Le punk n’est pas mort, c’est le monde qui a trépassé. Cela faisait un bail qu’on attendait le premier album studio de Heads Off, le groupe de notre chouchou de Sheffield Danny Lowe. Comme nous l’avions annoncé en décembre, Ad Absurdum n’aura pas mis longtemps à débarquer dans cette nouvelle année puisqu’il est sorti le 1er janvier pour le plus grand plaisir de nos oreilles dissidentes.
Composé de 11 chansons menées (presque toutes) tambour battant et pied au plancher (ou à la pédale d’effet), Ad Absurdum porte un regard acerbe et plus que critique sur l’état du monde moderne. La musique est racée, hargneuse, punk et distordue. Les textes sont caustiques, ironiques et gentiment excessifs. D’aucuns trouveront que la mécanique Heads Off est un rien brouillonne et difficile à suivre mais ce serait rater la filiation punk psychédélique section lo-fi dans laquelle évolue le groupe. Propaganda Machine, un classique du groupe, reste l’un des titres phare d’un album qui balance à tout va et où les instrumentaux sont aussi tordus et déjantés que les voix. La musique Heads Off a un côté trash et pas propre sur elle qui peut déconcerter, un côté provocateur et résolument rentre dedans qui n’est pas habituel mais témoigne de l’audace et de la vivacité des compositions. Psychopath évoque la folie au grand cœur, quand No Fucks Given, notre morceau préféré, s’impose comme un superbe mantra nihiliste. Heads Off dénonce, appuie là où ça fait mal et rudoie avec le même talent allègre les politiques, les médias et les grandes entreprises. Les fous courent dans les prés fleuris (Psychopath), tandis que les rythmiques battent à des cadences affolantes sur Pussycat. Heads Off frôle parfois la sortie de route quand l’élan l’emporte sur l’harmonie (le très mécanique Reality Sandwich) mais retombe le plus souvent sur ses pattes, ce qui compte tenu de l’urgence qui se dégage ici, est un véritable exploit. L’album lui-même n’est pas exempt de réussites poétiques à l’instar du toujours chouette None Of The Above. La structure punk virevolte entre les époques, sonnant tantôt comme un appendice speedé des Kinks, une version sous-amphét de jeunes Supergrass post-marxiste,une usine à basse de Manchester (sur Hey You ou They Dont Care About Us) ou encore un clone hardcore des Television Personalities, pour le caractère iconoclaste et joueur. Attention tornade rouge. Cet album est confit de tubes et d’hymnes incendiaires qui sont parfaits pour mettre le feu à une chambre d’ado (ou de trentenaire égaré).
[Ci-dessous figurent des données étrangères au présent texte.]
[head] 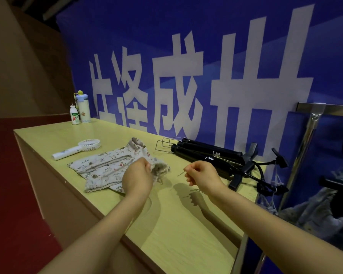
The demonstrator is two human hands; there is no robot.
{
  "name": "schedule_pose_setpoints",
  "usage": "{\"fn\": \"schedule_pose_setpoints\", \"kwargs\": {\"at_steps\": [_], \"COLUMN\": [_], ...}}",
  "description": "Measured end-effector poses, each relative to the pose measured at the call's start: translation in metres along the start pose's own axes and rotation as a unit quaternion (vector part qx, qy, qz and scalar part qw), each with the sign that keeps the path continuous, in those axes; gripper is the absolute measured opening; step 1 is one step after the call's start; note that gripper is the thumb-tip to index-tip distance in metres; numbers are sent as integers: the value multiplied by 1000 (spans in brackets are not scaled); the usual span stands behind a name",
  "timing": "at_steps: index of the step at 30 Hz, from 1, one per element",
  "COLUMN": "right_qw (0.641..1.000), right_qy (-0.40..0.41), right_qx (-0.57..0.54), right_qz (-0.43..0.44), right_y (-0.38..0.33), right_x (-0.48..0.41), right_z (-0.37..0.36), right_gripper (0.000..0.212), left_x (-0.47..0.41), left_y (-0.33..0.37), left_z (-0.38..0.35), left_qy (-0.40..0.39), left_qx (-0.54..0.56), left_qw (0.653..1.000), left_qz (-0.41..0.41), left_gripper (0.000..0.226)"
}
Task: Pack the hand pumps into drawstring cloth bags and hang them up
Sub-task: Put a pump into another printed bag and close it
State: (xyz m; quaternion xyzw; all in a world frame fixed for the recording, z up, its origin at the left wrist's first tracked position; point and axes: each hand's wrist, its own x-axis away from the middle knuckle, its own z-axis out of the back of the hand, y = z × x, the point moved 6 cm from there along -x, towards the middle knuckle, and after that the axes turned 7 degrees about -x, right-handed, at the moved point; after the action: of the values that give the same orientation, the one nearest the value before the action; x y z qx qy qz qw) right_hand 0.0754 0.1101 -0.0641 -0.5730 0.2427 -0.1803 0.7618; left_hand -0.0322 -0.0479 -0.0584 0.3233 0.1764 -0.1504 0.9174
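Note:
Patterned drawstring cloth bags (105, 165) lie in a loose pile on the pale green table (176, 230). My left hand (138, 176) grips the gathered mouth of one bag (160, 169) just above the tabletop. To its right, my right hand (201, 174) pinches a thin drawstring (181, 173) that runs towards that bag. Black hand pumps (208, 155) with wire foot loops lie side by side at the back of the table, against the blue banner. Their hoses and T-handles (251, 167) stick out at the right end.
A white handheld fan (77, 149) lies at the left of the bags. A drink bottle (74, 115) and a flask (83, 109) stand at the far left corner. A metal rack frame (305, 139) with dark hooks (333, 183) stands at the right, with netting below.

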Motion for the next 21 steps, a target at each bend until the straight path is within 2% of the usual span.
{"fn": "schedule_pose_setpoints", "kwargs": {"at_steps": [3, 6, 10, 13, 15, 19, 20, 21], "right_qw": [990, 986, 977, 960, 939, 871, 863, 860], "right_qy": [-59, -90, -131, -110, -87, -53, -43, -29], "right_qx": [-126, -116, -9, 117, 219, 415, 439, 450], "right_qz": [30, 81, 166, 229, 250, 256, 247, 239], "right_y": [-29, -57, -77, -83, -85, -79, -77, -74], "right_x": [4, 3, 2, -3, -10, -31, -36, -41], "right_z": [-23, -51, -88, -101, -104, -108, -107, -104], "right_gripper": [20, 22, 19, 19, 21, 19, 21, 22], "left_x": [-13, -27, -38, -45, -52, -63, -64, -67], "left_y": [-3, -9, -11, -9, -4, 10, 12, 13], "left_z": [25, 44, 60, 70, 76, 91, 92, 87], "left_qy": [20, 29, 31, 42, 60, 150, 155, 124], "left_qx": [53, 113, 162, 168, 162, 56, 55, 74], "left_qw": [998, 992, 986, 985, 984, 982, 981, 983], "left_qz": [24, 46, 40, -5, -44, -100, -106, -114], "left_gripper": [19, 21, 23, 19, 18, 15, 14, 14]}}
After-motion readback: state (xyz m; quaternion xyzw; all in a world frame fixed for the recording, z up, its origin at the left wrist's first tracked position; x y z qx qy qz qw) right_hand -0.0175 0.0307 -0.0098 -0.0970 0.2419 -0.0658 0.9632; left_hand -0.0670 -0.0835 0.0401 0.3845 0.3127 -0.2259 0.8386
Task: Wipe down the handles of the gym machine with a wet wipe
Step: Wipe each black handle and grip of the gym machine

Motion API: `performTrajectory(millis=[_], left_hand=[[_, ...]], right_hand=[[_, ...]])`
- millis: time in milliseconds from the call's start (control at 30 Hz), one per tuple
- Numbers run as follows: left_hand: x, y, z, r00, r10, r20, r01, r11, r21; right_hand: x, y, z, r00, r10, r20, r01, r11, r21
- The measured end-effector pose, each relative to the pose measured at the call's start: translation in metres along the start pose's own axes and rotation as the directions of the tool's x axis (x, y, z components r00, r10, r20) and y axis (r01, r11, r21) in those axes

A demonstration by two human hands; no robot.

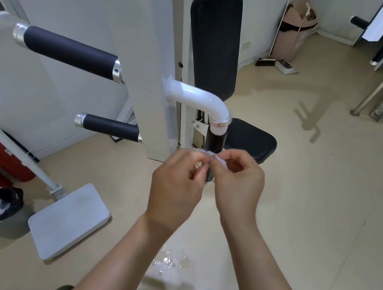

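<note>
Pinching wipe point(219, 159) with left hand point(176, 183) and right hand point(237, 185), just in front of the upright handle point(215, 140). Unfold it fully first, so you can wrap the handle's whole length.
</note>
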State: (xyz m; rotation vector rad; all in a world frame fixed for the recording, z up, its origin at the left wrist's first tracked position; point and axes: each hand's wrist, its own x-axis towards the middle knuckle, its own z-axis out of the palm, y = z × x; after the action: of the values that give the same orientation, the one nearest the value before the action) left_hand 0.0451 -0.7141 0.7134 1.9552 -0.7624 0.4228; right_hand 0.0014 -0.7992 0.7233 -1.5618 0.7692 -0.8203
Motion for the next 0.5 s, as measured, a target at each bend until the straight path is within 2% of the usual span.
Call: performTrajectory(millis=[100,200,300,433,500], left_hand=[[0.005,0.004,0.006,0.968,-0.249,-0.038,0.239,0.955,-0.175],[0.000,0.002,0.012,0.934,-0.356,0.017,0.347,0.899,-0.268],[-0.005,0.005,0.015,0.922,-0.384,0.041,0.381,0.886,-0.265],[0.007,0.007,0.018,0.944,-0.329,-0.034,0.309,0.915,-0.258],[0.007,0.003,0.020,0.940,-0.341,-0.009,0.329,0.914,-0.239]], right_hand=[[0.003,-0.008,-0.008,0.997,0.003,0.071,-0.005,1.000,0.026],[0.003,0.001,-0.014,0.991,0.058,0.124,-0.051,0.997,-0.060],[0.009,0.004,-0.016,0.989,0.089,0.119,-0.070,0.985,-0.160],[0.016,-0.007,-0.015,0.993,-0.062,0.096,0.081,0.975,-0.206],[0.015,-0.003,-0.014,0.991,-0.078,0.104,0.101,0.967,-0.233]])
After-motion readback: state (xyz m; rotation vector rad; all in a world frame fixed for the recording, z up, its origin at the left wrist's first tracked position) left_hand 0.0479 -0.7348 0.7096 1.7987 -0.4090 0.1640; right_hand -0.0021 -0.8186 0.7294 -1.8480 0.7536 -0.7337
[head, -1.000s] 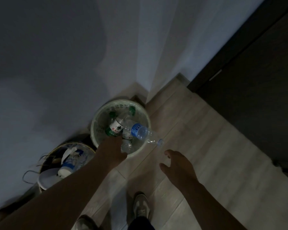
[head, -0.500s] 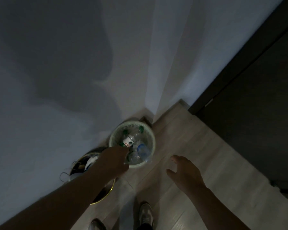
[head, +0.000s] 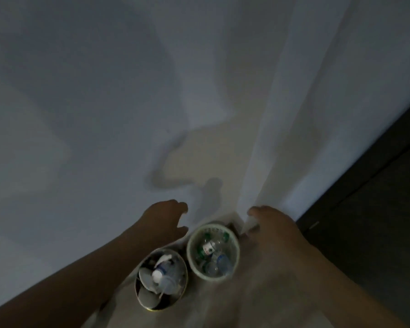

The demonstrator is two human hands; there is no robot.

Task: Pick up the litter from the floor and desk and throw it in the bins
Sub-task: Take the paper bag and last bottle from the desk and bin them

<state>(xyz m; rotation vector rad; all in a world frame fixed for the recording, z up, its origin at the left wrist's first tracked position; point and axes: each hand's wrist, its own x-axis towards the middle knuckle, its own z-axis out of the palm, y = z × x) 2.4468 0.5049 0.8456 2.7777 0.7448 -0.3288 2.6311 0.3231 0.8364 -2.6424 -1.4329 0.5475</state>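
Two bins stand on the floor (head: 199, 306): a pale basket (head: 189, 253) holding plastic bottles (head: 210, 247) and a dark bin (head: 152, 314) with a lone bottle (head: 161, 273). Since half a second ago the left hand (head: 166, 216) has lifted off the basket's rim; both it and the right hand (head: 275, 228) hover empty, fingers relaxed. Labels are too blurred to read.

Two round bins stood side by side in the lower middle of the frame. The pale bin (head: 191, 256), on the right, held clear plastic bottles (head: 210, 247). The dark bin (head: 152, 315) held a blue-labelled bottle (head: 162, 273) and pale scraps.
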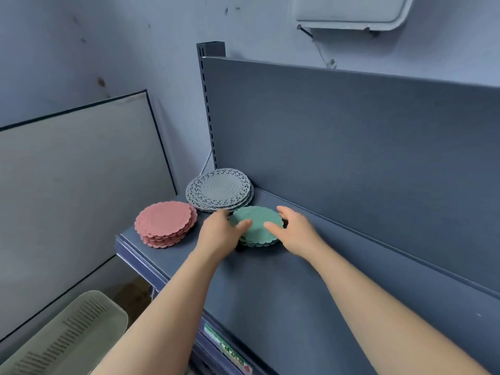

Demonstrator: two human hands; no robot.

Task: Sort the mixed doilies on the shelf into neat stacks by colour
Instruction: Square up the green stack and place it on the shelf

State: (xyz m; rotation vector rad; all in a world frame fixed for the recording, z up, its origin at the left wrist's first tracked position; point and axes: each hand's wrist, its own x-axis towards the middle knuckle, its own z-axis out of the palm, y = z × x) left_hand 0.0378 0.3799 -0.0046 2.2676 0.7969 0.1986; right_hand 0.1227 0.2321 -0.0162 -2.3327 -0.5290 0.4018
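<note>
Three stacks of round scalloped doilies sit at the left end of a dark grey shelf (311,288). The pink stack (165,224) lies near the front left corner. A grey lacy stack (219,189) rests against the back panel. The green stack (257,220) lies between my hands. My left hand (220,231) cups its left side with the thumb on top. My right hand (293,230) cups its right side, thumb on the top doily and fingers around the far edge.
The shelf's upright back panel (351,147) rises right behind the stacks. A slotted post (208,104) stands at its left end. A pale board (75,190) leans left of the shelf. A beige slotted basket (67,336) sits low at the front left.
</note>
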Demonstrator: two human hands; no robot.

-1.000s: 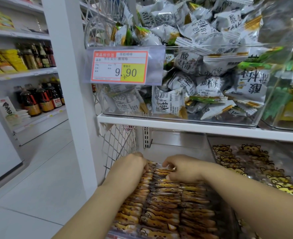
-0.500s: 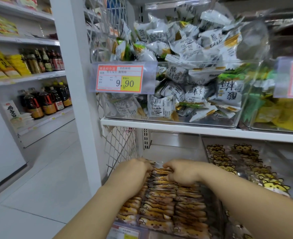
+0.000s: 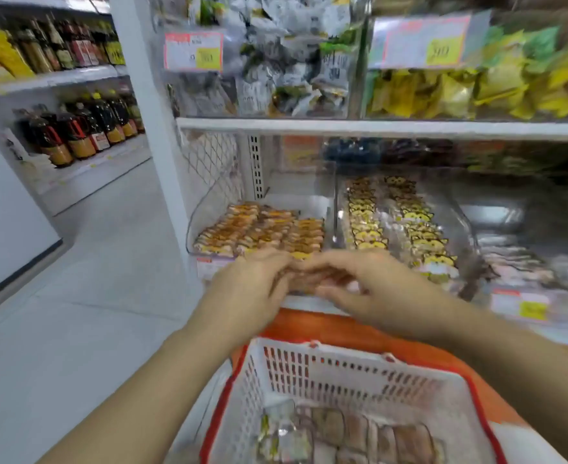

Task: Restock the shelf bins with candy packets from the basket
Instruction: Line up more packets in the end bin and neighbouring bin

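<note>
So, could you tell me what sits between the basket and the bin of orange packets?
In the head view, the left hand and right hand, fingers meeting.

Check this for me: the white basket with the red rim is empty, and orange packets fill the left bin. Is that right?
Not quite. The basket is not empty: the head view shows packets lying in its bottom. The rest stands: it is white with a red rim, and orange packets fill the left bin.
</note>
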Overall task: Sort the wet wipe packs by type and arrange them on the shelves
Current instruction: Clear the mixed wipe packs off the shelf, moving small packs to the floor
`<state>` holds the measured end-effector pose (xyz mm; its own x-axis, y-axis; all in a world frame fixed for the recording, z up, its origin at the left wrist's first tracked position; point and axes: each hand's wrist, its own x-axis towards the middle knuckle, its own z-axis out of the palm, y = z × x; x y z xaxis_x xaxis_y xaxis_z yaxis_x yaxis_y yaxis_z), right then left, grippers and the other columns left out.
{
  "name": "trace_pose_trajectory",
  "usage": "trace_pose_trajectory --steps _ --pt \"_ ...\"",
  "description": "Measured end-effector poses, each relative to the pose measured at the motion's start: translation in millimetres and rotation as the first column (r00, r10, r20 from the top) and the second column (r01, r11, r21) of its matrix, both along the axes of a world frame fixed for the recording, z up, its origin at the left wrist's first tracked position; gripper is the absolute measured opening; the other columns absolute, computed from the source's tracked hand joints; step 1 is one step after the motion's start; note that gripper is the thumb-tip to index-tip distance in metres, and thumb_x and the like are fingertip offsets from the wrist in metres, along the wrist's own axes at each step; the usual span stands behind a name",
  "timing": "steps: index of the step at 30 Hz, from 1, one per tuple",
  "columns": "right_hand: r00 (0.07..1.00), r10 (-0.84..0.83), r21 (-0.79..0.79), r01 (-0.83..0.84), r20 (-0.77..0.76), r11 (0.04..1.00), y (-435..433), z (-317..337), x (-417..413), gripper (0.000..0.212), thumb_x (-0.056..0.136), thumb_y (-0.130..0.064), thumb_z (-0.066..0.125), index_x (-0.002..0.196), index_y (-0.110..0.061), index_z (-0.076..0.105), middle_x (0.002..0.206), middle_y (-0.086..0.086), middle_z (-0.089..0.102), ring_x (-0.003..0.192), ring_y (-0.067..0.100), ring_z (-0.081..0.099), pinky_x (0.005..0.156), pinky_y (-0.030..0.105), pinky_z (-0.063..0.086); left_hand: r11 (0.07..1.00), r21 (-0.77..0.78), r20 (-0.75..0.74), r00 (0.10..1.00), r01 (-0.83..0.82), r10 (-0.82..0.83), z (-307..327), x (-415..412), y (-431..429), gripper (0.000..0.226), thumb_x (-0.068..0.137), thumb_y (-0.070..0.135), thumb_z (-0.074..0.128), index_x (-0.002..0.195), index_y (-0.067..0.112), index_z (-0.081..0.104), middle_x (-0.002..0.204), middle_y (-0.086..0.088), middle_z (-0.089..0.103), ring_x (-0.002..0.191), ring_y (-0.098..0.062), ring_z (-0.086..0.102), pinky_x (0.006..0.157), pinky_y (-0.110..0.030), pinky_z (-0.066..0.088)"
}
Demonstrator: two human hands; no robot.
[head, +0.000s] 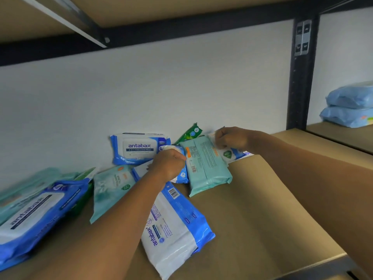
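Observation:
Wet wipe packs lie scattered on a brown shelf board [252,209]. A blue antabax pack [139,148] leans on the back wall. My left hand [168,165] grips a small blue-and-white pack [181,174] just in front of it. Beside it, a teal pack [207,166] lies back side up. My right hand [232,139] pinches a white pack with a green badge [228,153] near the wall. A green pack [189,134] stands behind the teal one. Below my left arm lies a large blue-and-white antabax pack [173,225].
At the left, more packs are piled: a blue antabax pack [36,215] and teal packs [112,186]. A black upright post [300,77] bounds the shelf at the right. Beyond it, two light blue packs [349,106] are stacked on the neighbouring shelf. Another shelf hangs overhead.

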<state>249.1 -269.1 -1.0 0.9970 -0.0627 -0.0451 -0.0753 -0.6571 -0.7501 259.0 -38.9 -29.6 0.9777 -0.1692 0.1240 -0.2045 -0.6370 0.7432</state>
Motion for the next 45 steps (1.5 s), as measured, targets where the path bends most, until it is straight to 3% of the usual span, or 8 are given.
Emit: trace_pose_trajectory --steps 7,12,15,23,27,33,37,45 --pt "0.983 -0.051 0.1 0.069 -0.175 0.993 -8 6 -17 0.026 0.08 -0.011 0.067 0.106 -0.012 0.064 0.112 0.014 0.07 0.103 0.034 0.069 0.094 0.05 0.055 0.994 -0.1 -0.066 0.997 0.04 -0.046 1 -12 -1 0.025 0.086 0.002 0.066 0.101 0.02 0.076 0.11 -0.004 0.067 0.098 -0.021 0.061 0.086 -0.032 0.052" --pt "0.93 -0.035 0.257 0.137 -0.365 0.957 -18 -8 -44 0.042 0.08 -0.006 0.071 0.121 -0.001 0.064 0.111 0.019 0.072 0.096 0.034 0.071 0.07 0.043 0.06 0.989 -0.122 -0.148 0.984 0.081 -0.099 10 -31 -4 0.031 0.085 -0.002 0.064 0.107 0.019 0.075 0.088 0.002 0.063 0.063 -0.006 0.048 0.052 -0.015 0.037" --pt "0.925 -0.04 0.291 0.16 -0.379 0.943 -24 -11 -70 0.04 0.08 -0.003 0.067 0.12 -0.001 0.064 0.11 0.02 0.072 0.101 0.036 0.07 0.094 0.051 0.054 0.986 -0.101 -0.168 0.975 0.13 -0.145 13 -51 -7 0.029 0.086 0.001 0.065 0.105 0.021 0.074 0.095 0.001 0.065 0.071 -0.006 0.053 0.055 -0.014 0.041" --pt "0.97 -0.23 0.315 0.243 -0.078 0.918 -18 11 -162 0.01 0.09 -0.005 0.064 0.093 -0.014 0.065 0.081 0.008 0.069 0.055 0.015 0.063 0.044 0.02 0.042 0.955 -0.287 0.058 0.996 0.078 -0.064 35 -119 12 0.022 0.09 0.012 0.065 0.092 0.034 0.07 0.112 -0.003 0.068 0.087 -0.023 0.066 0.077 -0.035 0.057" --pt "0.983 -0.172 0.414 0.129 0.068 0.901 12 33 -212 0.005 0.092 -0.016 0.062 0.095 -0.018 0.065 0.093 0.021 0.068 0.078 0.026 0.056 0.066 0.035 0.039 0.935 -0.338 0.083 0.993 0.11 -0.086 53 -172 43 0.02 0.094 0.014 0.06 0.104 0.029 0.07 0.112 0.0 0.066 0.079 -0.011 0.06 0.061 -0.017 0.047" --pt "0.993 0.062 0.481 -0.102 0.097 0.871 87 44 -301 0.011 0.094 -0.023 0.058 0.102 -0.021 0.066 0.105 0.015 0.071 0.089 0.024 0.064 0.084 0.043 0.048 0.879 -0.459 -0.123 0.97 0.13 -0.207 50 -259 98 0.034 0.098 0.015 0.043 0.111 0.035 0.067 0.114 -0.007 0.064 0.084 -0.021 0.061 0.075 -0.04 0.052" --pt "0.99 0.124 0.36 -0.138 0.062 0.923 134 13 -356 0.013 0.098 -0.02 0.054 0.103 -0.024 0.065 0.077 -0.005 0.066 0.066 0.011 0.056 0.06 0.023 0.043 0.925 -0.347 -0.065 0.98 0.153 -0.187 19 -310 141 0.031 0.098 0.017 0.055 0.113 0.043 0.066 0.112 0.008 0.061 0.085 -0.009 0.06 0.082 -0.022 0.05" --pt "0.97 0.221 0.449 -0.155 -0.099 0.88 195 -114 -399 0.012 0.097 -0.017 0.062 0.109 -0.015 0.059 0.088 0.004 0.072 0.076 0.014 0.069 0.066 0.027 0.053 0.951 -0.302 -0.179 0.976 0.063 -0.121 -90 -378 201 0.03 0.094 0.021 0.064 0.116 0.042 0.066 0.111 0.006 0.07 0.091 -0.007 0.068 0.08 -0.026 0.056"
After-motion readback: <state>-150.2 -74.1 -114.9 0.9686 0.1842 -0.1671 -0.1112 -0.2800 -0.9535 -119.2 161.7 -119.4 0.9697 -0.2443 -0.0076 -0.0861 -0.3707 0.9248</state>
En résumé, l’album porte assez bien son nom et mérite qu’on s’y arrête plutôt deux fois qu’une. L’aspect confus et désordonné disparaît au fil des écoutes pour révéler une belle densité et une variété des approches qui est quelque peu maquillée sous l’ardeur de l’ensemble. La voix de Danny Lowe elle-même se travestit d’une pièce à l’autre, ne sachant pas sous quelle forme (écho, nue ou filtrée) proclamer sa colère. L’originalité du groupe n’a d’égale que sa hardiesse. Heads Off a 1001 visages. Il n’est pas certain qu’en choisir un soit nécessaire, tant il y a de coups de boule et de gnons à distribuer. Les Français sont généralement amateurs de ce genre de rock combatif et un brin garage. On espère que Heads Off finira par gagner du terrain dans l’Hexagone. C’est tout le mal qu’on leur souhaite.